Newen Afrobeat and echoes of Fela around the Andes
In the third installment on Afrobeat in South America, political scientist Simon A. Akindes writes about Newen Afrobeat from Chile’s capital.
In 2014, when I first heard of Newen Afrobeat, a band from Santiago, Chile, I was intrigued for two reasons: First, the popular myth portrayed Chile as a “white” country where very few Blacks lived. As the subterfuge goes, African slaves and their descendants either died in war or fled Chile because of cold weather. However, as I discovered through recent research, Black people lived all across Chile, though their existence was denied until 2019, when the enactment of Law 21.151 officially recognized Afro-Chilenos as an indigenous people, about 400 years after they reached Chile as slaves. Afro-Chilenos and indigenous people suffered the whitewashing of their historical existence and culture for centuries. As elsewhere in South America, state-sanctioned “racial whitening” or “blanqueamiento” eliminated or replaced indigenous nations and Black people with European immigrants, and destroyed the formers’ cultures. In Chile, the process intensified during and after the War of the Pacific with Peru, the so-called Pacification of Araucanía, and continued until the end of Pinochet’s dictatorship.

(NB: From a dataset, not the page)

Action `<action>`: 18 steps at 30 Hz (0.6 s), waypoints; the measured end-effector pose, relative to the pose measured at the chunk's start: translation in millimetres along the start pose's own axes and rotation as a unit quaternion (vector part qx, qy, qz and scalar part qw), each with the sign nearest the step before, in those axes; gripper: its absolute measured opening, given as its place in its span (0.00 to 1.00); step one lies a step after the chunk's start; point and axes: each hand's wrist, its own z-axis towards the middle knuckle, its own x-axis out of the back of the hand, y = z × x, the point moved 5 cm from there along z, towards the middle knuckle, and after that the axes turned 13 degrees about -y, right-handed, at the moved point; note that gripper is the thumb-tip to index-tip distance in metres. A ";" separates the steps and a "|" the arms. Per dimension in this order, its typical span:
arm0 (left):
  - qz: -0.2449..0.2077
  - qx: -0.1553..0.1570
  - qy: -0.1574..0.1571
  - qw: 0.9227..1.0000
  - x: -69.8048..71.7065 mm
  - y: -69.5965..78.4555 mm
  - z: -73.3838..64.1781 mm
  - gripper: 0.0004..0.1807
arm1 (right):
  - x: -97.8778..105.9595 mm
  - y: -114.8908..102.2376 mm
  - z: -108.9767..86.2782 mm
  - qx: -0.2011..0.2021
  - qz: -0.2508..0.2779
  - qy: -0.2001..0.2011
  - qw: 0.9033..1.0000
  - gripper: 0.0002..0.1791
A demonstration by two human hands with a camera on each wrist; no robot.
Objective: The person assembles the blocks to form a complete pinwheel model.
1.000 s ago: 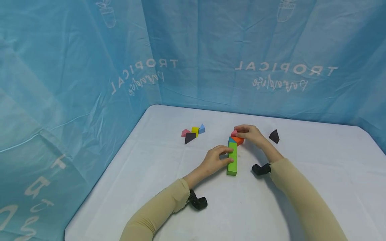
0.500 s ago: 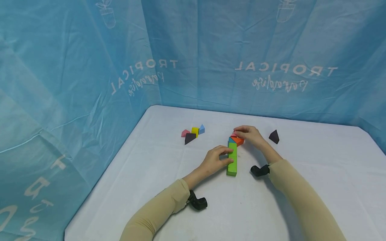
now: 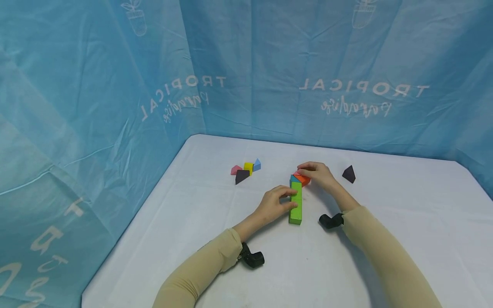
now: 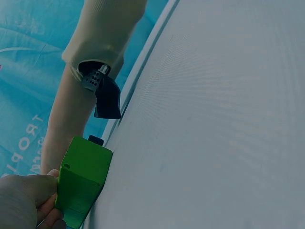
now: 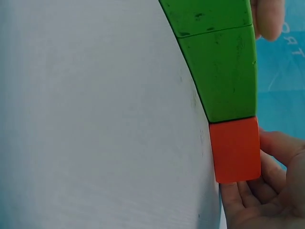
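Observation:
Two green blocks (image 3: 295, 214) lie end to end in a row on the table; their seam shows in the right wrist view. My left hand (image 3: 269, 206) rests against their left side, thumb and fingers spread along the row. At the far end sit a teal triangular block (image 3: 294, 179) and an orange triangular block (image 3: 305, 180), side by side. Beyond these, my right hand (image 3: 317, 174) pinches a small pink block (image 3: 296, 173), mostly hidden by the fingers. The right wrist view shows the orange block's flat face (image 5: 237, 150) against the green blocks (image 5: 221, 71).
Left of the row lie a pink block (image 3: 236, 170), a yellow block (image 3: 248, 167), a light blue triangular block (image 3: 256, 165) and a black block (image 3: 242, 176). Another black block (image 3: 349, 174) lies to the right. Blue curtains (image 3: 308, 115) stand behind the white table (image 3: 185, 192).
My right hand has shifted slightly left and toward the row, bringing the pink block closer to the teal and orange blocks. The left hand has stayed in place.

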 end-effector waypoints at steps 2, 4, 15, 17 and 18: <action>0.001 0.000 0.000 1.000 -0.2 -0.7 0.4 0.20 | 0.0 0.9 0.1 -0.002 -0.001 0.002 1.000 0.23; 0.004 0.001 0.000 1.000 -0.3 -1.1 0.6 0.20 | 0.2 0.3 -1.0 -0.001 -0.004 0.006 1.000 0.23; 0.006 -0.001 0.001 1.000 -0.5 -0.7 0.1 0.19 | 42.5 -16.4 -36.8 0.032 -0.015 0.155 0.987 0.29; 0.006 -0.001 0.002 1.000 -0.6 -0.8 -0.2 0.19 | 58.3 -13.6 -48.7 0.023 -0.012 0.202 0.979 0.30; 0.007 -0.001 0.003 1.000 -0.6 -0.9 -0.5 0.19 | 65.9 -11.3 -55.2 0.014 -0.013 0.226 0.974 0.31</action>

The second reason Afrobeat in Chile intrigued me is that I could not apprehend how this particular genre could have political presence and agency in the country. Chile lies so distant from Afrobeat’s birthplace, and it is deeply and historically marked by the Nueva Canción (New Song) movement and other more culturally rooted and popular genres such as Chilean rock, Andean music, Cueca, and Cumbia, among others. So, how did Afrobeat reach Chile? How was Newen created and why? What’s its place in Chilean culture, and what are its trajectory and future?